OK, Needleman-Wunsch (NW) est un aligneur classique de bout en bout ("global") issu de la littérature bioinformatique. Il y a longtemps, il était disponible sous forme de "align" et "align0" dans le paquetage FASTA. La différence était que la version "0" n'était pas aussi biaisée pour éviter le end-gapping, ce qui permettait souvent de favoriser plus facilement les correspondances internes de haute qualité. Smith-Waterman, je suppose que vous le savez, est un aligneur local et est la base originale de BLAST. FASTA avait également son propre aligneur local, qui était légèrement différent. Toutes ces méthodes sont essentiellement des méthodes heuristiques pour estimer la distance de Levenshtein pertinente pour une métrique de notation pour les paires de caractères individuelles (en bioinformatique, souvent donnée par Dayhoff/"PAM", Henikoff&Henikoff, ou d'autres matrices et généralement remplacée par quelque chose de plus simple et reflétant plus raisonnablement les remplacements dans la morphologie linguistique des mots lorsqu'elle est appliquée au langage naturel).

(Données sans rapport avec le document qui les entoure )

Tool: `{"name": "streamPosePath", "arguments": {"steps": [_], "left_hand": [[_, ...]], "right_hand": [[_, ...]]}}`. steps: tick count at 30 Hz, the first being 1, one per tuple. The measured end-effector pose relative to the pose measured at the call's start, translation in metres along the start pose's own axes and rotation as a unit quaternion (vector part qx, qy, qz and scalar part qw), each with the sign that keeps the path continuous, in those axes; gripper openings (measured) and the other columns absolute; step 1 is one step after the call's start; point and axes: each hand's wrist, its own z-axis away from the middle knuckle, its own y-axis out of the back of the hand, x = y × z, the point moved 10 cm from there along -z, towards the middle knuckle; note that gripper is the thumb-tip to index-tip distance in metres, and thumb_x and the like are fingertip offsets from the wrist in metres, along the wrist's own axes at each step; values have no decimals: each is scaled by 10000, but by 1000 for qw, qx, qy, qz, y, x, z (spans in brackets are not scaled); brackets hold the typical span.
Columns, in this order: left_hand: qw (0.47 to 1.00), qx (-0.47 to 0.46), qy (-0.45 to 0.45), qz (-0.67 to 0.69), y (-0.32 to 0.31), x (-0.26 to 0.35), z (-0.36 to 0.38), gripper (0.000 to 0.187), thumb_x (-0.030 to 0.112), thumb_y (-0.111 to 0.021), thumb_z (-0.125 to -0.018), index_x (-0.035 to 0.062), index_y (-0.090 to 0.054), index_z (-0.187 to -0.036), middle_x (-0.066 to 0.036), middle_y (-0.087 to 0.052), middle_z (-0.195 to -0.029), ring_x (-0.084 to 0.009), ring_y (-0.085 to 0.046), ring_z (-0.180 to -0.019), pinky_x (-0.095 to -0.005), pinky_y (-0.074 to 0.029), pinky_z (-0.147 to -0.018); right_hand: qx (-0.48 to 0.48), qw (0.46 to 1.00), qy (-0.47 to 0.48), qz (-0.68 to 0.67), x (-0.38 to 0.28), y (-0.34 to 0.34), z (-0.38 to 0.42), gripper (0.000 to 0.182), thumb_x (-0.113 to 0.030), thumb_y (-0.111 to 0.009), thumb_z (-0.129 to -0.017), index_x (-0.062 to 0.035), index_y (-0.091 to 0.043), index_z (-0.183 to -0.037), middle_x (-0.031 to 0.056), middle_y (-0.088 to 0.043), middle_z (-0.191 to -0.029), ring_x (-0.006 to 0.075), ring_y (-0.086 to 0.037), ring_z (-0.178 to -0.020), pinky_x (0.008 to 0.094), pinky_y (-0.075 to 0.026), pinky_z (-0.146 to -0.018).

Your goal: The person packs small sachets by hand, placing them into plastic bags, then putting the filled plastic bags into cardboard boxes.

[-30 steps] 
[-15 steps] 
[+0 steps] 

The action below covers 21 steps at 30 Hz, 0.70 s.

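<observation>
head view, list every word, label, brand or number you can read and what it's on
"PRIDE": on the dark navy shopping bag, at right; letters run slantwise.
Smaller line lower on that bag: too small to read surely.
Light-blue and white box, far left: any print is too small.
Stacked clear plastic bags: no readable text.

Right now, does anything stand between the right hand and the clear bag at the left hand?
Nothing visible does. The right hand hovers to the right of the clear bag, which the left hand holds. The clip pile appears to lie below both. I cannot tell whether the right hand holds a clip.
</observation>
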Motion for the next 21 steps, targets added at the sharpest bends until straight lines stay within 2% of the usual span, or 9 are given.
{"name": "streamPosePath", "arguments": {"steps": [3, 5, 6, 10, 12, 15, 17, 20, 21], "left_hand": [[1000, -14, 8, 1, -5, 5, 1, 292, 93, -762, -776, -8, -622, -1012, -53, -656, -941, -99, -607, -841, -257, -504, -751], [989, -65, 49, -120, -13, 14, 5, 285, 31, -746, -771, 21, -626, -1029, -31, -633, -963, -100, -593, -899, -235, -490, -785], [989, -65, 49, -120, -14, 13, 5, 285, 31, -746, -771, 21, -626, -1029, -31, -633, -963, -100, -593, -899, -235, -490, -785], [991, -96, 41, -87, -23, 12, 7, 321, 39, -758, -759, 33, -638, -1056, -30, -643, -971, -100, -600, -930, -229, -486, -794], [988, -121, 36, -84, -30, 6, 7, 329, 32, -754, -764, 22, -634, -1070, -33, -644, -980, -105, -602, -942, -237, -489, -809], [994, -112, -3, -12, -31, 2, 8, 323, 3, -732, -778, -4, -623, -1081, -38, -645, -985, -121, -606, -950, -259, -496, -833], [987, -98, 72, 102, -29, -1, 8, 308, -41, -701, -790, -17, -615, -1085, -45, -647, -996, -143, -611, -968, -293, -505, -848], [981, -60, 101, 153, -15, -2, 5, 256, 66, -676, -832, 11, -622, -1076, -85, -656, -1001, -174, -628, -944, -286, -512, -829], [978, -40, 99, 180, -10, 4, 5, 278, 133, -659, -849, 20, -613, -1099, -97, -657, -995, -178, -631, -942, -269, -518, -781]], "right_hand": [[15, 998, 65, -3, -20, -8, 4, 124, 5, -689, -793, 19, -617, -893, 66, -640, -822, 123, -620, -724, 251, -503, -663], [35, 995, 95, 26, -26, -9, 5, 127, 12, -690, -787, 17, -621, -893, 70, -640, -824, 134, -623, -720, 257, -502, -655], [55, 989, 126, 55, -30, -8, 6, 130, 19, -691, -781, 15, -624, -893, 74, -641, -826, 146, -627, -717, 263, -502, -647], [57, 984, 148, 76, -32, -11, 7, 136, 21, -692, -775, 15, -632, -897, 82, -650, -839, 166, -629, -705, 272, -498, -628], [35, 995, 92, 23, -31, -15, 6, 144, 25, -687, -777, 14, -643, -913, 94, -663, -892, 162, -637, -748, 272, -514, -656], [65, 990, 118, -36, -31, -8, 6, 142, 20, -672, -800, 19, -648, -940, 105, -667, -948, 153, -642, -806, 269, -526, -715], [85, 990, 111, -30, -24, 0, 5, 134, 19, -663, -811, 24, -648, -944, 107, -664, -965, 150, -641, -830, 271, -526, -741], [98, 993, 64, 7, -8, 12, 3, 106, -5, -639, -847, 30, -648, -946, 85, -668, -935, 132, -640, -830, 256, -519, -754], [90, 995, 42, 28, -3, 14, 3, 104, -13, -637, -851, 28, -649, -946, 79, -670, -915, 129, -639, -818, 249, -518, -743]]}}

Ne soyons pas trop regardants sur les étiquettes : La distance de Levenshtein, telle qu'elle est référencée dans la pratique du moins, est essentiellement une distance d'édition et vous devez l'estimer parce qu'il n'est pas possible de la calculer de manière générale et qu'il est coûteux de la calculer exactement, même dans des cas particuliers intéressants : l'eau devient vite profonde dans ce cas, et nous avons donc des méthodes heuristiques de longue date et de bonne réputation.

Pour ce qui est de votre propre problème, il y a plusieurs années, j'ai dû vérifier l'exactitude de courtes lectures d'ADN par rapport à une séquence de référence connue pour être correcte et j'ai mis au point quelque chose que j'ai appelé "alignements ancrés".

L'idée est de prendre votre jeu de chaînes de référence et de le "digérer" en trouvant tous les endroits où une sous-chaîne de N caractères donnée apparaît. Choisissez N de manière à ce que le tableau que vous construisez ne soit pas trop grand, mais aussi de manière à ce que les sous-chaînes de longueur N ne soient pas trop fréquentes. Pour les petits alphabets comme les bases de l'ADN, il est possible de trouver un hachage parfait sur des chaînes de N caractères, de faire une table et d'enchaîner les correspondances dans une liste liée à partir de chaque emplacement. Les entrées de la liste doivent identifier la séquence et la position de départ de la sous-chaîne qui correspond à l'emplacement dans la liste duquel elles apparaissent. Ce sont des "points d'ancrage" dans la liste des chaînes à rechercher auxquels un alignement NW est susceptible d'être utile.

Lors du traitement d'une chaîne de requête, vous prenez les N caractères commençant à un certain décalage K dans la chaîne de requête, vous les hachurez, vous recherchez leur emplacement, et si la liste de cet emplacement n'est pas vide, vous parcourez tous les enregistrements de la liste et vous effectuez des alignements entre la chaîne de requête et la chaîne de recherche référencée dans l'enregistrement. Lors de ces alignements, vous alignez la chaîne d'interrogation et la chaîne de recherche. à l'adresse l'ancre et extraire une sous-chaîne de la chaîne de recherche qui a la même longueur que la chaîne d'interrogation et qui contient cette ancre au même décalage, K.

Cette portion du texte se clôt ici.